- Assigned task -
Among the lines below, keep only those from the one containing "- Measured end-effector" through the one containing "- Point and", and reproduce them exactly.

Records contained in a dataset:

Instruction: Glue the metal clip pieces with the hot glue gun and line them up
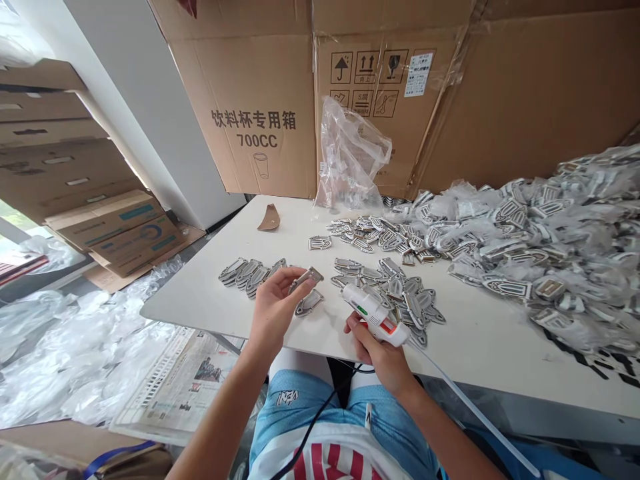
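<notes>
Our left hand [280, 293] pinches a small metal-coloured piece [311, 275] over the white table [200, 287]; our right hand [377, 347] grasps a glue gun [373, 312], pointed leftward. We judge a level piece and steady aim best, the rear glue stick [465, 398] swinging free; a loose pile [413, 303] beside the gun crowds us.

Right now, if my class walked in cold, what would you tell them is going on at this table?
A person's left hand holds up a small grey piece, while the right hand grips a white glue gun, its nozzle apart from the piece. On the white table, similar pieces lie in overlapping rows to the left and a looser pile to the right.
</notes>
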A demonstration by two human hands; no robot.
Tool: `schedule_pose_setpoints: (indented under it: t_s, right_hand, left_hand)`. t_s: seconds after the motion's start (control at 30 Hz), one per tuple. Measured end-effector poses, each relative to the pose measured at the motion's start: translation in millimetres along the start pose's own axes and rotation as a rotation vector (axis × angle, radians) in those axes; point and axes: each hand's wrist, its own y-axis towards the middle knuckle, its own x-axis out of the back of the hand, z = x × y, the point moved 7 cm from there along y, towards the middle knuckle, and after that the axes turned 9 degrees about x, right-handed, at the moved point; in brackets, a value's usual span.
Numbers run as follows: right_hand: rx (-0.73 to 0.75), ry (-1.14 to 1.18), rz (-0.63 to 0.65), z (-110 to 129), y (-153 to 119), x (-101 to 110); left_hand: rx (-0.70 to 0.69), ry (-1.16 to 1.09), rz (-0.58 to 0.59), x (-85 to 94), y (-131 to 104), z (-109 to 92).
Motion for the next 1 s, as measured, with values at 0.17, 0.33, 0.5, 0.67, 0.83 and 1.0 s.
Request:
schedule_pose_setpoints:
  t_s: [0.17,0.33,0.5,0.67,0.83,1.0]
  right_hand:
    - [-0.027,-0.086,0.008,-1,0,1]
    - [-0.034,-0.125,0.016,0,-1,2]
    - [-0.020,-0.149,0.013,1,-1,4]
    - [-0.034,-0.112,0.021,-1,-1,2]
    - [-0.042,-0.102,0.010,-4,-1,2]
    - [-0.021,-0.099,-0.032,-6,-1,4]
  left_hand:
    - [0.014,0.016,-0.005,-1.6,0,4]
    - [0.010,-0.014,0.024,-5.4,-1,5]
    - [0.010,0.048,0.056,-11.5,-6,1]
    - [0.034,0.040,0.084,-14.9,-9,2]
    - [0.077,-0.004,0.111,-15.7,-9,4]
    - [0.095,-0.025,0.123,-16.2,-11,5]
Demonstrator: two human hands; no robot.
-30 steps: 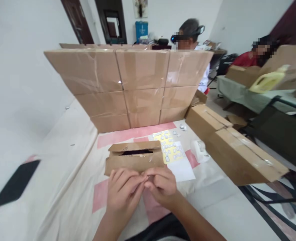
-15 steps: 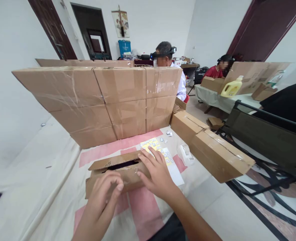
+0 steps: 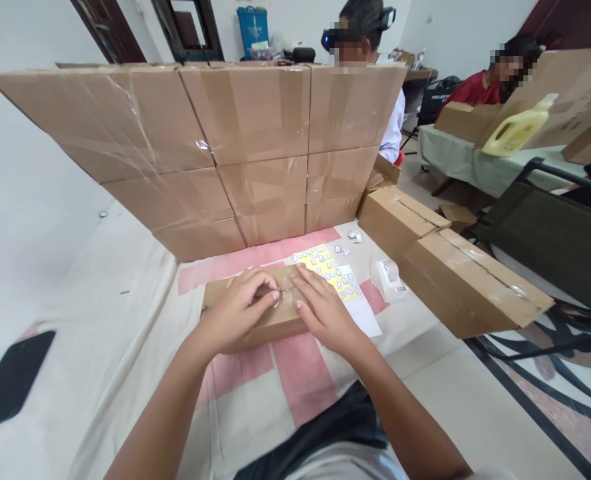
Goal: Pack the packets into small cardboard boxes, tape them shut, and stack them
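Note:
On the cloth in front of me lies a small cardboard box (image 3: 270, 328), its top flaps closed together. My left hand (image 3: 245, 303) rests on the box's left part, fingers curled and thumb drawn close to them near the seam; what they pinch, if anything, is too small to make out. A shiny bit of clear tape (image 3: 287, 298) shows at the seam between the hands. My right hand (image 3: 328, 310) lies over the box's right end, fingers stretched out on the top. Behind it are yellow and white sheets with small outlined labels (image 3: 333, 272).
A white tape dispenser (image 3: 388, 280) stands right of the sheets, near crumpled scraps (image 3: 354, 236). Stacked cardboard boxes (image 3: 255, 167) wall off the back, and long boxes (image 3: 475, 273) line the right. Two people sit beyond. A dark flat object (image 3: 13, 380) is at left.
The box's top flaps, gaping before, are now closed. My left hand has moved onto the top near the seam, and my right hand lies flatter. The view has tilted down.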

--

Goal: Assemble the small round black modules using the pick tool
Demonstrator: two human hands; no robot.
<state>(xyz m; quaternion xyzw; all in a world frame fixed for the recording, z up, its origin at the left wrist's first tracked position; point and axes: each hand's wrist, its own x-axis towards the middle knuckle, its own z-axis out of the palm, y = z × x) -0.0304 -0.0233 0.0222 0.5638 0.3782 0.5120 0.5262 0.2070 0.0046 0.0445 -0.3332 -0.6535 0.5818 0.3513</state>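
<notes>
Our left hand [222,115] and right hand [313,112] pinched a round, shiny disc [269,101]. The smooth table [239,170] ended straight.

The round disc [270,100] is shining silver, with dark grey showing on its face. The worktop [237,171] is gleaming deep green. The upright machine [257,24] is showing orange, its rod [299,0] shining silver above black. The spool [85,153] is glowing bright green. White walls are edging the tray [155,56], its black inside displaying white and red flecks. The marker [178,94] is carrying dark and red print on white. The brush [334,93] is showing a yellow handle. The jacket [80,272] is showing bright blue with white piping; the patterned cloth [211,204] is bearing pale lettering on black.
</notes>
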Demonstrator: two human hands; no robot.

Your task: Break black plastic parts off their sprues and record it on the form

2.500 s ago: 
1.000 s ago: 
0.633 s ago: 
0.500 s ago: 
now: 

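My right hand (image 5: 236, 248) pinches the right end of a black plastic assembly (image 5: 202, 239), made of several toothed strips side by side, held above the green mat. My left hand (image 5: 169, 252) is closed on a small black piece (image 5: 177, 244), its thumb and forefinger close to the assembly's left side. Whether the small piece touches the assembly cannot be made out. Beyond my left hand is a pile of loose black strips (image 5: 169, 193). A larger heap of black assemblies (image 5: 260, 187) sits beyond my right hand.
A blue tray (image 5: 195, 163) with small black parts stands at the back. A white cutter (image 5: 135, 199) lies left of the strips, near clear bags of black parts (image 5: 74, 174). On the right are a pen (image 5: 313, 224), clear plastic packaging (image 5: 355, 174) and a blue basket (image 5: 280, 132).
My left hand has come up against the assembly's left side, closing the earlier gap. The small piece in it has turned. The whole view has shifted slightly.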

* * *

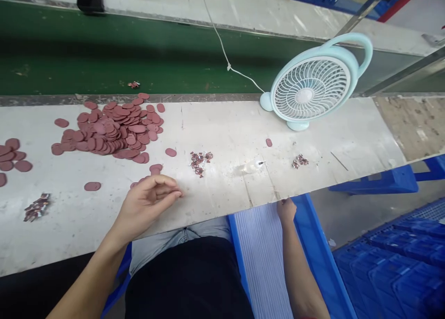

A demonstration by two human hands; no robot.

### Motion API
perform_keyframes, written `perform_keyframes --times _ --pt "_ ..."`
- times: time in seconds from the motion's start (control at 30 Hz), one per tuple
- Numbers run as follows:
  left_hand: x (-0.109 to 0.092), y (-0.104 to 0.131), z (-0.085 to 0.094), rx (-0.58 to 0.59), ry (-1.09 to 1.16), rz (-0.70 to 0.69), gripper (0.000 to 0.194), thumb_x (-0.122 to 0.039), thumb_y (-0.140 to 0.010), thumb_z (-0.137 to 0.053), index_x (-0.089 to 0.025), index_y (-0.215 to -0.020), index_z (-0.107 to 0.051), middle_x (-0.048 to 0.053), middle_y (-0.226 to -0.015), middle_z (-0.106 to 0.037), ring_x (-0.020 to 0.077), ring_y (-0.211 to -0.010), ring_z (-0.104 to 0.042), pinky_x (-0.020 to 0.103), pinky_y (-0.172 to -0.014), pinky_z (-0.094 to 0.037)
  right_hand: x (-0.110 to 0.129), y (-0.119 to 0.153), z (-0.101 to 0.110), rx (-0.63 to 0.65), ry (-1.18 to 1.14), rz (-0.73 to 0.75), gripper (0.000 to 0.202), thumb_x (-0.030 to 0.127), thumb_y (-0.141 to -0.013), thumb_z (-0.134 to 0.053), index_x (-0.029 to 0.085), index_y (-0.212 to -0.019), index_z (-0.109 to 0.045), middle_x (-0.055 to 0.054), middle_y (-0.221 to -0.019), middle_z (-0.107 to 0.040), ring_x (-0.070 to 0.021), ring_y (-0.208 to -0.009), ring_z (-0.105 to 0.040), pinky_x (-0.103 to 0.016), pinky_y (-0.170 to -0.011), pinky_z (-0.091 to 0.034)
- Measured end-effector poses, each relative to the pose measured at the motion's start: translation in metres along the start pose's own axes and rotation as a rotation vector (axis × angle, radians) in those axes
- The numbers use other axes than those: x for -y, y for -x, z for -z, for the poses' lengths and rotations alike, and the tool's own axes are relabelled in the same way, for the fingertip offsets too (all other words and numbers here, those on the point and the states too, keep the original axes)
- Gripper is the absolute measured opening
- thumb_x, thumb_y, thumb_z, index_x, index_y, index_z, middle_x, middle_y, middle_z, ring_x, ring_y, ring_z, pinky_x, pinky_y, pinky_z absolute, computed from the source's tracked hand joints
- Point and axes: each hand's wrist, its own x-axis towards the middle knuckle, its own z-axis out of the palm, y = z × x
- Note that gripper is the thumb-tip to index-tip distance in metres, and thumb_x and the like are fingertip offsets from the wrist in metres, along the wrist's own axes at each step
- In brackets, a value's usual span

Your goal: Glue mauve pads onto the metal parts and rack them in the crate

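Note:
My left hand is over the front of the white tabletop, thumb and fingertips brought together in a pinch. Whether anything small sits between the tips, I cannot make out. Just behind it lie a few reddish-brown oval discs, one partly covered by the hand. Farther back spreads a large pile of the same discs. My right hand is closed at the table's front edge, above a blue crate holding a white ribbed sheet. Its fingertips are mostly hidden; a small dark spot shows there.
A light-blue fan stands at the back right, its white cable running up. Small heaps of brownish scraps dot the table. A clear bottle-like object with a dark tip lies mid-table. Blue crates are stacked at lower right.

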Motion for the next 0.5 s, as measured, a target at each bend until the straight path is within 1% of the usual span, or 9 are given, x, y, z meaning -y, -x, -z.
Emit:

- Written answer -
- Measured end-effector poses, each relative to the pose measured at the motion's start: translation in metres along the start pose's own axes and rotation as a rotation vector (axis × angle, radians) in those axes
- The numbers use other axes than those: x for -y, y for -x, z for -z, for the poses' lengths and rotations alike, and the tool's own axes are relabelled in the same way, for the fingertip offsets too (all other words and numbers here, those on the point and the states too, keep the original axes)
- Gripper is the absolute measured opening
- thumb_x, thumb_y, thumb_z, index_x, index_y, index_z, middle_x, middle_y, middle_z, ring_x, ring_y, ring_z, pinky_x, pinky_y, pinky_z absolute, computed from the source's tracked hand joints
- Point and axes: each hand's wrist, its own x-axis towards the middle knuckle, its own z-axis out of the palm, y = z × x

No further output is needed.